Future studies will assess the effect of the vaccine on infectivity.

Both the Moderna vaccine and the Pfizer-BioNTech vaccine “begin to protect recipients approximately 10 days after the first dose, with maximum protection after the second dose,” said Barton F. Haynes, MD, in an accompanying editorial.

That both “have nearly identical 94% to 95% vaccine efficacy – and that both vaccines were developed and tested in less than a year – are extraordinary scientific and medical triumphs,” said Haynes, director of the Duke Human Vaccine Institute, Durham, North Carolina. .

“mRNA technology has the potential to revolutionize vaccine design for future virus outbreaks,” he said.

Ongoing safety monitoring and analysis of virus escape from protective immune responses will be important, Haynes added.

Subgroup analyzes by age, gender, race / ethnicity and risk of severe COVID-19 showed “maintenance of efficacy across the board”, tweeted Medscape Editor-in-Chief Eric Topol, MD, Leader of the Scripps Translational Science Institute in La Jolla, California.


Topol emphasized the absence of severe COVID-19 among participants who received the vaccine. All 30 study participants who developed severe COVID-19 were in the placebo group. One death among those participants was attributed to COVID-19.

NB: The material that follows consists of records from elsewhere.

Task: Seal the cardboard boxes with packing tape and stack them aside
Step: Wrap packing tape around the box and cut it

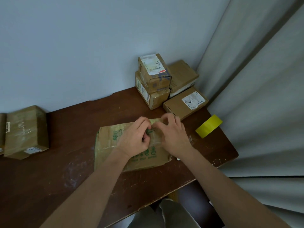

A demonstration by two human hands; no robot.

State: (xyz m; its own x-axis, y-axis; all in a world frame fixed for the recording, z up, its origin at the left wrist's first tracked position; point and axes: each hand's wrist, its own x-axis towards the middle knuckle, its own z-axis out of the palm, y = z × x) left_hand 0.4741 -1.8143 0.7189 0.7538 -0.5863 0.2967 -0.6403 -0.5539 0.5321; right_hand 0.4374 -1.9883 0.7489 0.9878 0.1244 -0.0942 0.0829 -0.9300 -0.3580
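Note:
A flat cardboard box [115, 142] with green print lies on the brown table [65, 170] in front of me. A strip of clear tape [156, 140] runs across its top between my hands. My left hand [134, 139] sits on the middle of the box with curled fingers, pinching at the tape. My right hand [174, 137] lies beside it, its bent fingers pressing the tape near the box's far edge. A yellow tape roll [209, 126] stands to the right, apart from both hands.
Two stacked boxes [153, 83] stand at the back right corner, with a flat labelled box [185, 102] and more packages [182, 76] next to them. Another taped box [26, 132] lies at the far left. A grey curtain [263, 96] hangs to the right of the table.

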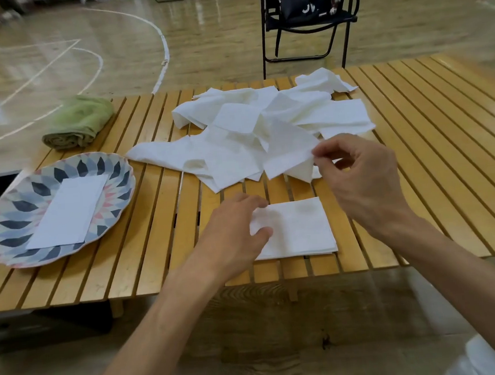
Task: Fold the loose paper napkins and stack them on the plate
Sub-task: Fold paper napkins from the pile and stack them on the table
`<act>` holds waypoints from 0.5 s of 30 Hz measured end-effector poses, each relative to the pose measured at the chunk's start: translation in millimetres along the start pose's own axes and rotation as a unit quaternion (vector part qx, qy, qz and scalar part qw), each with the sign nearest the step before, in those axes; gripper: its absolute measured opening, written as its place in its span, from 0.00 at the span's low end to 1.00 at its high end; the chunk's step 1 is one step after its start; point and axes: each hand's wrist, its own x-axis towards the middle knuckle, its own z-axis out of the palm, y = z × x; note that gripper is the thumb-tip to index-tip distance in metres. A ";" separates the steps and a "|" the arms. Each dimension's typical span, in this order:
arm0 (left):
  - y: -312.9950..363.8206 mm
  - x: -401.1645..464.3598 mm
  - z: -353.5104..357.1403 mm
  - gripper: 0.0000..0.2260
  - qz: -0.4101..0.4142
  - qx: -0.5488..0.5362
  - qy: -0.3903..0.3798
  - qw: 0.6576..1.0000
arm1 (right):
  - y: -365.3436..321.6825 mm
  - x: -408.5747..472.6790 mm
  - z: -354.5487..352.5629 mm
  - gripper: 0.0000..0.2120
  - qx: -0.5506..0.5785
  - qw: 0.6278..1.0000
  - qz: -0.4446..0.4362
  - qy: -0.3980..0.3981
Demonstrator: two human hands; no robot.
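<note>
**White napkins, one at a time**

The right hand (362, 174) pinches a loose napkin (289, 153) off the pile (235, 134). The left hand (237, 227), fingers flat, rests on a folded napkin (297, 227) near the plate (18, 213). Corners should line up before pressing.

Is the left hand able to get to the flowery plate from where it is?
Probably yes. The left hand rests on the folded napkin, and only bare table lies between it and the plate. Nothing stands in the way.
</note>
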 end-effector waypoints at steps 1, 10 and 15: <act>0.3 0.2 -0.7 0.21 -0.006 -0.013 0.009 1.000 | -5.1 0.6 0.2 0.06 0.038 0.999 0.004 0.003; 4.9 4.4 -17.0 0.34 -0.170 -0.355 0.051 0.918 | -29.7 12.7 -11.3 0.09 0.463 0.865 0.192 -0.014; 9.7 8.0 -23.4 0.24 -0.172 -0.669 0.022 0.723 | -33.4 13.3 -14.9 0.08 0.576 0.772 0.263 -0.045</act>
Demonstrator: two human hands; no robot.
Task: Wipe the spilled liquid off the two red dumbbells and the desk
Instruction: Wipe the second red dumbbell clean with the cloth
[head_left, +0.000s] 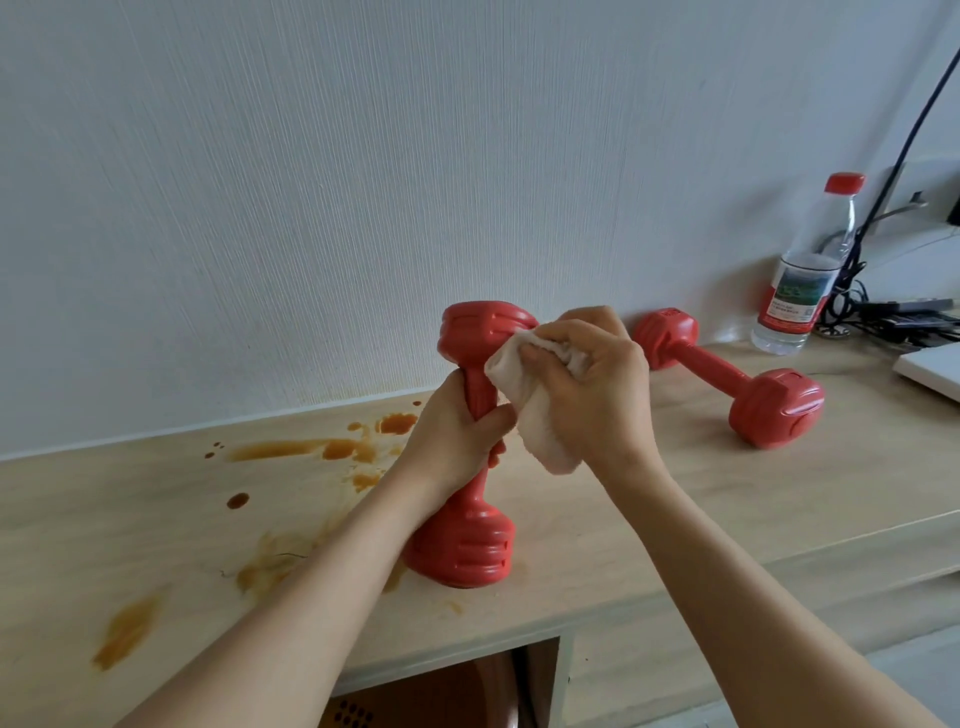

The study was supported by the Biomedical Advanced Research and Development Authority and the NIAID. Baden is deputy editor at the The New England Journal of Medicine and received NIH fellowships during the study. Baden is partnering with federal agencies, companies and foundations on clinical trials of HIV and COVID-19 vaccines. Some of the study co-authors are Moderna employees or have affiliations with pharmaceutical companies or disclosed grants from foundations and federal agencies. Haynes owned Moderna stock at one point in the past year, has received grants from the NIH outside of the work filed, and has pending patents related to the development of COVID-19 vaccines. He worked with Baden on research projects on HIV vaccines.